Security-Constrained Power Allocation in MU-Massive-MIMO With Distributed Antennas.

We consider the physical layer security in a multi-user massive multiple-input multiple-output system, where an eavesdropper (Eve) can intercept the information intended for any of the legitimate users. Several remote radio heads (RRHs), each equipped with massive antennas, are deployed to create the distributed antenna system (DAS). With the cooperative maximum-ratio transmission, we propose three secure transmit strategies, i.e., the centralized and autonomous full (CF & AF) transmissions with explicit artificial noise (AN), and the autonomous DAS (AD) scheme using implicit AN. We first derive closed-form deterministic equivalents of the signal to interference-plus-noise ratios (SINRs) of users and Eve for all the schemes. Then, we formulate two security-constrained power allocation problems aiming at: 1) maximizing the minimum user SINR and 2) minimizing the sum transmit power.

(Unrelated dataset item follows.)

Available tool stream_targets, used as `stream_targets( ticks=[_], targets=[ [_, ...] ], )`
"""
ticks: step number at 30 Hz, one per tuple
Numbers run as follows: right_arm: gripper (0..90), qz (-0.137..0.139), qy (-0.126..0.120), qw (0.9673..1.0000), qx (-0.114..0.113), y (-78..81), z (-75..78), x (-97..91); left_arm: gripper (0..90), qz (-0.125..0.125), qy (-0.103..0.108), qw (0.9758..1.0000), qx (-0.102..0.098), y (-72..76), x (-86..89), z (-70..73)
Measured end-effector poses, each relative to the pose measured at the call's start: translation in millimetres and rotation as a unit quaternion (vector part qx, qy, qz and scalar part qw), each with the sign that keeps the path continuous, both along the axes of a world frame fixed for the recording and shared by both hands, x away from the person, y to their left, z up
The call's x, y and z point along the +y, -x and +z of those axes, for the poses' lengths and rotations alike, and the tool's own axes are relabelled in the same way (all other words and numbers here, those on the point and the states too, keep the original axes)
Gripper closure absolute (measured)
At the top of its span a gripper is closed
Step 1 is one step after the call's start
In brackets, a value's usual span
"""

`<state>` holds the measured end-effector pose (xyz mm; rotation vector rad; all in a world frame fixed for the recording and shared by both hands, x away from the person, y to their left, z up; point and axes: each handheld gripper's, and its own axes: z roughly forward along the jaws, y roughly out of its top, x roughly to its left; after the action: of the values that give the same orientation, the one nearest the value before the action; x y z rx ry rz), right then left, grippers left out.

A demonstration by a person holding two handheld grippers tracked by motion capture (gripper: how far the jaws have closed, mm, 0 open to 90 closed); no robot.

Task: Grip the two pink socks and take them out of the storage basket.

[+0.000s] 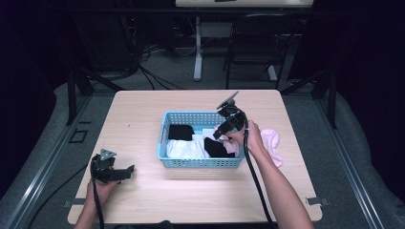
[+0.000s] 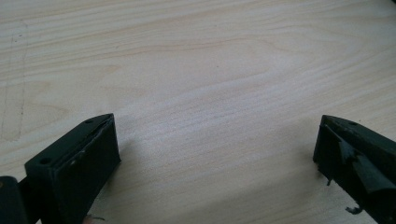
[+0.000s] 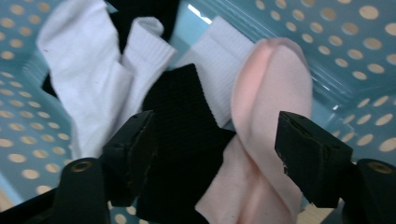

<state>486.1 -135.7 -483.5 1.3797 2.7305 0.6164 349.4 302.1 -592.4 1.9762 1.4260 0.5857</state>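
Right gripper view had my right gripper in the blue basket, jaws apart around a pink sock and black sock, not clamped. Pink sock's long axis ran away from the jaws, rounded end pointing far. Left gripper stood wide open over bare table.

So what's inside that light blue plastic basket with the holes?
The light blue perforated basket holds socks: white ribbed socks, a black sock lying over them, and a pale pink sock. Whatever lies beneath the pile is covered.
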Motion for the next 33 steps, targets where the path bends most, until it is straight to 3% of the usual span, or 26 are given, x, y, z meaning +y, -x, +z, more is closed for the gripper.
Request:
stream_targets(
  ticks=[1,9,16,18,25,29,33],
  targets=[
    [31.9,-0.012,0.002,0.9999,-0.002,-1.3,-2.9,-0.6,0.3,0.0,0.0,1.0,0.0,0.0,0.0,0.0],
    [35.1,-0.017,0.048,0.9986,-0.01,-4.0,-9.3,-0.6,0.3,-0.001,0.0,1.0,-0.001,-0.3,0.2,0.0],
    [39.7,-0.025,0.09,0.9955,-0.009,-5.4,-19.1,4.5,0.3,-0.001,0.0,1.0,-0.001,-0.3,0.2,0.0],
    [42.3,-0.035,0.099,0.9944,-0.008,-5.9,-23.9,6.1,0.3,-0.002,0.0,1.0,-0.001,-0.3,0.2,0.0],
    [44.0,-0.027,0.114,0.9931,0.003,-4.7,-32.9,12.0,0.3,-0.002,0.0,1.0,-0.001,-0.3,0.2,0.0],
    [56.6,-0.018,0.135,0.9907,0.009,-4.4,-33.9,15.7,0.3,-0.002,0.0,1.0,-0.001,-0.3,0.2,0.0],
    [66.5,-0.022,0.135,0.9905,0.013,-4.0,-36.1,15.5,0.3,-0.001,0.0,1.0,-0.001,-0.3,0.2,-0.1]
  ],
)
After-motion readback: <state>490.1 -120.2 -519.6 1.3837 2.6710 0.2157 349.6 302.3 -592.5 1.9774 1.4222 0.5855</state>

Except for the optimization in the CF scheme, which yields linear programming, all others result in complementary geometric programming (GP), and are solved by successive approximations into ordinary GP. Numerical results demonstrate: 1) the significance of deploying the RRHs and autonomous power allocation to increase the user SINR; 2) the notable power-saving in the AF scheme; and 3) the improved power reduction in the AD scheme with a limited number of RRHs and antennas per RRH.